Each line of the material must be returned exactly.

———

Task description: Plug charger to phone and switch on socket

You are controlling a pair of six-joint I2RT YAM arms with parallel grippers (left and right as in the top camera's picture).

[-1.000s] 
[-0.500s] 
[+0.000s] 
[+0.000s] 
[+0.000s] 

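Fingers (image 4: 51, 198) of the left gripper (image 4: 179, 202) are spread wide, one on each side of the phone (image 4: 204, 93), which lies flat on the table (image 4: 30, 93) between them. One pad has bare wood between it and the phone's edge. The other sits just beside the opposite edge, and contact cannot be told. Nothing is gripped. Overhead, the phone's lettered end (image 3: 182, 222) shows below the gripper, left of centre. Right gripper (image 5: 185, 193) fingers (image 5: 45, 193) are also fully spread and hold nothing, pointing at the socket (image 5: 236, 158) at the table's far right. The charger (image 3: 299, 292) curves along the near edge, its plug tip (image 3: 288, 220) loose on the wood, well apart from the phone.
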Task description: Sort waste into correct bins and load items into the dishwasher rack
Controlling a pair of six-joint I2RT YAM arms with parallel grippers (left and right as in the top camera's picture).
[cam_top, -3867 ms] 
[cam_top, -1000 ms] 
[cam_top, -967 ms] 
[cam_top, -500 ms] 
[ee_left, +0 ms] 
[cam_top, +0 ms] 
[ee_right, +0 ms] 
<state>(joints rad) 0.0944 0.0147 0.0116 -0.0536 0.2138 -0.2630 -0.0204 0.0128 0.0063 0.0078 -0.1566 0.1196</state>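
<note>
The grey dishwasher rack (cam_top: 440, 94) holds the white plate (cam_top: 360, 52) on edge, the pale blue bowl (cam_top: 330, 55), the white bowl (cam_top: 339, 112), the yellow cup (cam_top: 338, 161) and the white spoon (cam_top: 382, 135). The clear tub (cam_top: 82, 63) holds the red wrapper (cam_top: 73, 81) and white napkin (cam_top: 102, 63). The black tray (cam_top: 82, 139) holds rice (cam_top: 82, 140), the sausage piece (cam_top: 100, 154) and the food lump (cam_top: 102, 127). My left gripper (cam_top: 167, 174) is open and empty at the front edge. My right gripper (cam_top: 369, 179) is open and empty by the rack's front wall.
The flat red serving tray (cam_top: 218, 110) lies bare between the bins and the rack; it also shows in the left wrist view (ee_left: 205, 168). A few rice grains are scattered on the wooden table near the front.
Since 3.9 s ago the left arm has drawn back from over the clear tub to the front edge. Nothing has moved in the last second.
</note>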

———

Problem solution >>
Task description: Plug charger to phone and switch on socket

You are controlling a pair of six-joint I2RT YAM arms with parallel grippers (left and right as in the top camera's picture).

[-1.000s] 
[-0.500s] 
[+0.000s] 
[+0.000s] 
[+0.000s] 

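Fingers (image 4: 51, 198) of the left gripper (image 4: 179, 202) are spread wide, one on each side of the phone (image 4: 204, 93), which lies flat on the table (image 4: 30, 93) between them. One pad has bare wood between it and the phone's edge. The other sits just beside the opposite edge, and contact cannot be told. Nothing is gripped. Overhead, the phone's lettered end (image 3: 182, 222) shows below the gripper, left of centre. Right gripper (image 5: 185, 193) fingers (image 5: 45, 193) are also fully spread and hold nothing, pointing at the socket (image 5: 236, 158) at the table's far right. The charger (image 3: 299, 292) curves along the near edge, its plug tip (image 3: 288, 220) loose on the wood, well apart from the phone.
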Task description: Sort waste into correct bins and load items into the dishwasher rack
Controlling a pair of six-joint I2RT YAM arms with parallel grippers (left and right as in the top camera's picture).
[cam_top, -3867 ms] 
[cam_top, -1000 ms] 
[cam_top, -967 ms] 
[cam_top, -500 ms] 
[ee_left, +0 ms] 
[cam_top, +0 ms] 
[ee_right, +0 ms] 
<state>(joints rad) 0.0944 0.0147 0.0116 -0.0536 0.2138 -0.2630 -0.0204 0.0128 0.0063 0.0078 -0.1566 0.1196</state>
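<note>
The grey dishwasher rack (cam_top: 440, 94) holds the white plate (cam_top: 360, 52) on edge, the pale blue bowl (cam_top: 330, 55), the white bowl (cam_top: 339, 112), the yellow cup (cam_top: 338, 161) and the white spoon (cam_top: 382, 135). The clear tub (cam_top: 82, 63) holds the red wrapper (cam_top: 73, 81) and white napkin (cam_top: 102, 63). The black tray (cam_top: 82, 139) holds rice (cam_top: 82, 140), the sausage piece (cam_top: 100, 154) and the food lump (cam_top: 102, 127). My left gripper (cam_top: 167, 174) is open and empty at the front edge. My right gripper (cam_top: 369, 179) is open and empty by the rack's front wall.
The flat red serving tray (cam_top: 218, 110) lies bare between the bins and the rack; it also shows in the left wrist view (ee_left: 205, 168). A few rice grains are scattered on the wooden table near the front.
Since 3.9 s ago the left arm has drawn back from over the clear tub to the front edge. Nothing has moved in the last second.
</note>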

Work on the exercise is now finished.